Mi amigo el sol bajó a la aldea a repartir su alegría entre todos, bajó a la aldea y en todas las casas entró y alegró los rostros.
Avivó las miradas de los hombres y prendió sonrisas en sus labios, y las mujeres enhebraron hilos de luz en sus dedos y los niños decían palabras doradas.
El sol se fue a los campos y los árboles rebrillaron y uno a uno se rumoraban su alegría recóndita. Y eran de oro las aves.
Un joven labrador miró el azul del cielo y lo sintió caer entre su pecho. El sol, mi amigo, vino sin tardanza y principió a ayudar al labriego.
Habían pasado los nublados días, y el sol se puso a laborar el trigo. Y el bosque era sonoro.
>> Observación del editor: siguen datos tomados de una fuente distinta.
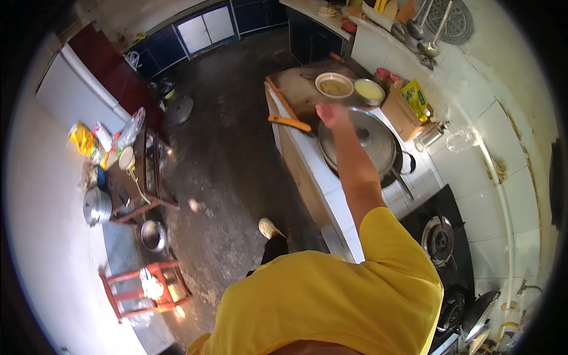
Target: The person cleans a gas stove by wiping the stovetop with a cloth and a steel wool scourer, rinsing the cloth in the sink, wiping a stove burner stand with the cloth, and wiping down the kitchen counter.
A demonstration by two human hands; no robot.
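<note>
My right hand point(332, 114) is stretched out over the upper left edge of a large metal lid point(370, 142), which covers a dark wok on the tiled counter. The fingers are smeared by motion, so their shape and any small thing in them are unclear. Just beyond the hand stand a white-rimmed bowl point(334, 86) with brownish contents and a bowl point(369, 92) with pale yellow contents. To the left of the hand, a knife with an orange handle point(290, 123) lies at the counter's edge. My left hand is outside the view.
A cardboard box point(402, 116) with a yellow packet stands by the tiled wall. The black gas stove point(439, 239) is at the right. On the floor are a pot point(154, 235), a red chair point(148, 287) and a round lid point(179, 110). Ladles point(431, 47) hang above.
</note>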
Y en la atmósfera palpitaba la luz como abeja de ritmo.
El sol se fue sin esperar adioses y todos sabían que volvería a ayudarlos, a repartir su calor y su alegría y a poner mano fuerte en el trabajo.
Todos sabían que comerían el pan bueno del sol, y beberían el sol en el jugo de las frutas rojas, y reirían el sol generoso, y que el sol ardería en sus venas.
Y pensaron: el sol es nuestro, nuestro sol nuestro padre, nuestro compañero que viene a nosotros como un simple obrero. Y se durmieron con un sol en sus sueños.
Si yo cantara mi país un día, mi amigo el sol vendría a ayudarme con el viento dorado de los días inmensos y el antiguo rumor de los árboles.
Pero ahora el sol está muy lejos, lejos de mi silencio y de mi mano, el sol está en la aldea y alegra las espigas y trabaja hombro a hombro con los hombres del campo.
No la noche que arrullan las ramas y balsámica con olor de manzanas, con el efluvio de la flor del naranjo; oh, no la noche campesina de piel húmeda y tibia y sana;
En la noche balsámica, en la noche, cuando suben las hojas hasta ser las estrellas, oigo crecer las mujeres en la penumbra malva y caer de sus párpados la sombra gota a gota.